Records contained in a dataset:
════

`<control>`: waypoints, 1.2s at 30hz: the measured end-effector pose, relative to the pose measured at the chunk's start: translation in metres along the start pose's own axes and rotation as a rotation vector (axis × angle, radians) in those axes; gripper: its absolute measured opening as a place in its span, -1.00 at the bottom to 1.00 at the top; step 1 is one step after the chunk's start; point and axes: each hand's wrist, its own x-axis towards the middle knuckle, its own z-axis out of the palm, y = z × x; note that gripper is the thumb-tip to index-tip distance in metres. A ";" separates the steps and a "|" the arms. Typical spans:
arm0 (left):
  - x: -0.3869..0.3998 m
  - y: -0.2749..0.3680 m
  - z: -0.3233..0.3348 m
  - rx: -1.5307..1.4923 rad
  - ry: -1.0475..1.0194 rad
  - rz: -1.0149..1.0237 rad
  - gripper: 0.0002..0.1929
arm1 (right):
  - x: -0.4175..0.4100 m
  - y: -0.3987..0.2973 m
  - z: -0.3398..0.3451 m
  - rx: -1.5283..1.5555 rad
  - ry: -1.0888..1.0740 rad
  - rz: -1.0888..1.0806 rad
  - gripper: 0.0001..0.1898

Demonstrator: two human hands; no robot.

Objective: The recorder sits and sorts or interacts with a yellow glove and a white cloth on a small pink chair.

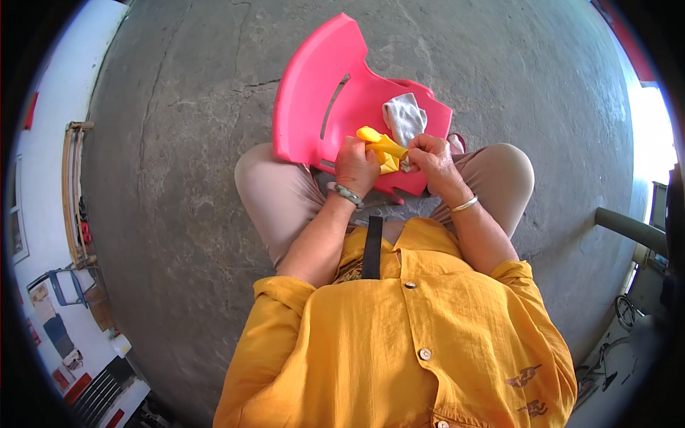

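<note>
A yellow piece of thin, rubber-like material (389,147), possibly a balloon or glove, is stretched between my hands above a pink plastic chair's seat. My left hand (357,167) grips its left part, with a rounded yellow end sticking up past the fingers. My right hand (432,160) pinches its right edge between thumb and fingers. A folded light grey cloth (405,117) lies on the seat just beyond my right hand. A small pale bit shows by my right fingertips; what it is cannot be told.
The pink plastic chair (321,64) stands between my knees on a cracked concrete floor (187,214). A wooden frame (69,192) and a folding chair (69,286) lean by the left wall. Bicycles (599,369) stand at the lower right, and a grey pipe (629,227) juts in at the right.
</note>
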 end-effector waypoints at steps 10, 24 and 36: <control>-0.015 0.027 -0.007 -0.425 0.039 0.096 -0.85 | 0.000 -0.003 0.008 0.282 -0.107 0.147 -0.92; -0.009 0.019 -0.004 -0.765 -0.112 -0.287 -0.90 | -0.002 -0.005 0.017 -0.300 0.037 -0.266 -0.82; -0.013 0.019 -0.002 -0.745 -0.178 -0.286 -0.90 | -0.002 0.010 0.021 -0.586 0.157 -0.554 -0.94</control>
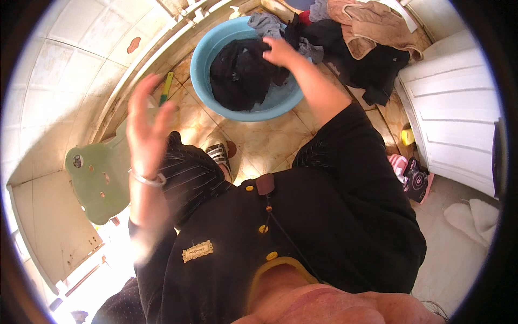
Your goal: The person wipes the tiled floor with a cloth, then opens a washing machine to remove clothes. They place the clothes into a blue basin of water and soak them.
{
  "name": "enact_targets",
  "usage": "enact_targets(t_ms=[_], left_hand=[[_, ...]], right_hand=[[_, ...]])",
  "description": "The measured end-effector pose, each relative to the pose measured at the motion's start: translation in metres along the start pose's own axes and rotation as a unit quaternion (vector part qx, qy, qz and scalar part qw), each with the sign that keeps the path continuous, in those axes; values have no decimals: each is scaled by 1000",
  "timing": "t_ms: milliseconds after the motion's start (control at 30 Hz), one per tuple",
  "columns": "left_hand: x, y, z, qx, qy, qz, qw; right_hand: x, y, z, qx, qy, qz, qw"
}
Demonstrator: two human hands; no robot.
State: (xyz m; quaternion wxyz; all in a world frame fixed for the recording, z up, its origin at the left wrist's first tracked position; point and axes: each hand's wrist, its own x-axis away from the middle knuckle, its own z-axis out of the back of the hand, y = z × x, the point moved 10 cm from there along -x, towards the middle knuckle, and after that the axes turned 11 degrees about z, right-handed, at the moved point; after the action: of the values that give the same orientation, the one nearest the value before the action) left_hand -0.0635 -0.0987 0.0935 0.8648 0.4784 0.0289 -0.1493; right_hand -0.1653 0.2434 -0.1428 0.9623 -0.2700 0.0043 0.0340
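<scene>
A round blue plastic basin (202,97) stands on the tiled floor before me, with wet black cloth (238,77) and some water in it. Over its right side reaches my right hand (280,52), fingers apart, above or against the dark cloth; whether it touches is not plain. A grey garment (265,25) hangs over the basin's far rim. My left hand (149,121) is raised at the left of the basin, blurred, its fingers spread and nothing in them. A bracelet is on that wrist.
Black clothing (372,73) and a brown garment (376,24) lie in a heap at the upper right, near a white cabinet (453,109). A green plastic stool or chair (95,182) stands left. Behind my left hand lies a green-handled brush or tool (166,87). A pump bottle (235,13) stands behind the basin.
</scene>
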Motion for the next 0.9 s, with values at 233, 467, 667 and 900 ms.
enact_targets(t_ms=[233, 467, 667, 900], left_hand=[[1, -2, -139, -259, -230, -67, 936], [-15, -15, -155, -267, -264, -54, 925], [-22, -18, -159, -269, -279, -52, 921], [-22, -14, -150, -270, -230, -102, 929]], right_hand=[[21, 1, -131, 70, -168, -55, 982], [20, 73, -225, 84, -310, -134, 937], [37, 107, -279, 166, -403, -124, 891], [23, 55, -215, 65, -403, -55, 911]])
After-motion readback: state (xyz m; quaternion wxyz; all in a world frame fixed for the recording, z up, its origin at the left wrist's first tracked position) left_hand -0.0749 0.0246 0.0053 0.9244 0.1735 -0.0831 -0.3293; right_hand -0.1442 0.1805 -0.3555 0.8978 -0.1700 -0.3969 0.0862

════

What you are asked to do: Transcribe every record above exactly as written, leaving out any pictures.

Result of the task:
`<control>`: waypoints, 1.2s at 30hz: the measured end-effector pose, relative to the pose measured at the chunk's start: translation in metres along the start pose's own axes and rotation as a rotation vector (axis × angle, radians) in those axes; gripper: its absolute measured opening as a place in its span, -1.00 at the bottom to 1.00 at the top; step 1 is one step after the chunk's start; point and axes: each hand's wrist, its own x-axis towards the middle knuckle, its own z-axis out of the palm, y = z × x; note that gripper is the thumb-tip to index-tip distance in metres. A ";" separates the steps and a "|" the arms. Typical spans:
arm0 (left):
  - x: -0.3869..0.3998 m
  - y: -0.2749..0.3680 m
  - z: -0.3233..0.3348 m
  - rx: -1.5307..1.4923 rad
  - ry: -1.0475..1.0194 rad
  - rz: -1.0149..1.0237 rad
  - gripper: 0.0002..0.1929
arm1 (right):
  - x: -0.4175..0.4100 m
  - y: -0.3987..0.2973 m
  - z: -0.3398..0.3451 m
  - rx: -1.5283..1.5555 rad
  - ry: -1.0888..1.0740 rad
  - rz: -1.0888..1.0806 rad
  - gripper: 0.0001..0.1898

Demonstrator: two human hands; no robot.

Objective: The recorder sits and sorts or interacts with a yellow glove and a white cloth on a small pink chair.


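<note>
A yellow piece of thin, rubber-like material (389,147), possibly a balloon or glove, is stretched between my hands above a pink plastic chair's seat. My left hand (357,167) grips its left part, with a rounded yellow end sticking up past the fingers. My right hand (432,160) pinches its right edge between thumb and fingers. A folded light grey cloth (405,117) lies on the seat just beyond my right hand. A small pale bit shows by my right fingertips; what it is cannot be told.
The pink plastic chair (321,64) stands between my knees on a cracked concrete floor (187,214). A wooden frame (69,192) and a folding chair (69,286) lean by the left wall. Bicycles (599,369) stand at the lower right, and a grey pipe (629,227) juts in at the right.
</note>
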 end-effector waypoints at steps 10, 24 and 36: <control>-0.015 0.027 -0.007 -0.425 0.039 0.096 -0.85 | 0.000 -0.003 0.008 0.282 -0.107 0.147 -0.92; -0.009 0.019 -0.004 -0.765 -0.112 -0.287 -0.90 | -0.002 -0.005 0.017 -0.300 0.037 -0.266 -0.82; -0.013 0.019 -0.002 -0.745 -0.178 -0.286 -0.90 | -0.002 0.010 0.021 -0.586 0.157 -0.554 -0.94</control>
Your goal: The person wipes the tiled floor with a cloth, then opens a washing machine to remove clothes. They place the clothes into a blue basin of water and soak them.
{
  "name": "enact_targets",
  "usage": "enact_targets(t_ms=[_], left_hand=[[_, ...]], right_hand=[[_, ...]])",
  "description": "The measured end-effector pose, each relative to the pose measured at the motion's start: translation in metres along the start pose's own axes and rotation as a unit quaternion (vector part qx, qy, qz and scalar part qw), each with the sign that keeps the path continuous, in those axes; values have no decimals: each is scaled by 1000",
  "timing": "t_ms: milliseconds after the motion's start (control at 30 Hz), one per tuple",
  "columns": "left_hand: x, y, z, qx, qy, qz, qw; right_hand: x, y, z, qx, qy, qz, qw"
}
Demonstrator: two human hands; no robot.
State: (xyz m; quaternion wxyz; all in a world frame fixed for the recording, z up, its origin at the left wrist's first tracked position; point and axes: each hand's wrist, its own x-axis away from the middle knuckle, its own z-axis out of the back of the hand, y = z × x, the point moved 10 cm from there along -x, towards the middle knuckle, and after that the axes turned 11 degrees about z, right-handed, at the moved point; after the action: of the values that give the same orientation, the one nearest the value before the action) left_hand -0.0635 -0.0987 0.0935 0.8648 0.4784 0.0289 -0.1493; right_hand -0.1653 0.2434 -0.1428 0.9623 -0.2700 0.0043 0.0340
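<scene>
A round blue plastic basin (202,97) stands on the tiled floor before me, with wet black cloth (238,77) and some water in it. Over its right side reaches my right hand (280,52), fingers apart, above or against the dark cloth; whether it touches is not plain. A grey garment (265,25) hangs over the basin's far rim. My left hand (149,121) is raised at the left of the basin, blurred, its fingers spread and nothing in them. A bracelet is on that wrist.
Black clothing (372,73) and a brown garment (376,24) lie in a heap at the upper right, near a white cabinet (453,109). A green plastic stool or chair (95,182) stands left. Behind my left hand lies a green-handled brush or tool (166,87). A pump bottle (235,13) stands behind the basin.
</scene>
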Motion for the next 0.9 s, with values at 233, 467, 667 and 900 ms.
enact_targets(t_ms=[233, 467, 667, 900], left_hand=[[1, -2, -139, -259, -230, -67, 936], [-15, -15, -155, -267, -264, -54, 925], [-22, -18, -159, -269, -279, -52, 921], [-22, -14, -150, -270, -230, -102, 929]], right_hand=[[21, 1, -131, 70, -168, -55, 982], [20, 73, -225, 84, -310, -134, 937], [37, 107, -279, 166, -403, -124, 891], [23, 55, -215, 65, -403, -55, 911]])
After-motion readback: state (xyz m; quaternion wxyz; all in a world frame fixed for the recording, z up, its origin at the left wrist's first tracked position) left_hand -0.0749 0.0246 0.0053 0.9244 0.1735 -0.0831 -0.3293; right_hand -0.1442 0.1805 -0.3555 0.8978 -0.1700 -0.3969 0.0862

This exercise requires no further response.